■ WORK INSTRUCTION
What follows is a listing to be transcribed exactly.
++++ INPUT DATA
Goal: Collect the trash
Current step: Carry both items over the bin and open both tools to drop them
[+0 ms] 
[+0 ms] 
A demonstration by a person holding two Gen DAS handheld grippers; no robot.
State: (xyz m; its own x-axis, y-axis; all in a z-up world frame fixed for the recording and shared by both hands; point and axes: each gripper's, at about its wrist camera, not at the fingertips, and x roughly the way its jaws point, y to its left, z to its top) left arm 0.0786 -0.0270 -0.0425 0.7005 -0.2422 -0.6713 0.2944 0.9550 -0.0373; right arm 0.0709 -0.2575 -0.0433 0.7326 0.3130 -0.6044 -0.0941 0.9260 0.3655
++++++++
■ ANSWER BOX
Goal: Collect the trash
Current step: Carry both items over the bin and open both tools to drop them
[+0 ms] 
[+0 ms] 
A demonstration by a person holding two Gen DAS handheld grippers; no robot.
State: (xyz m; its own x-axis, y-axis; all in a z-up world frame fixed for the recording and shared by both hands; point and axes: each gripper's, at about its wrist camera, not at the fingertips, and x roughly the way its jaws point, y to its left, z to its top) left arm 0.0786 -0.0270 -0.0425 0.7005 -0.2422 -0.6713 0.2944 0.9550 -0.0373; right arm 0.0709 -0.2575 -0.0433 0.7326 0.3130 -0.6044 -0.0941 0.9260 0.3655

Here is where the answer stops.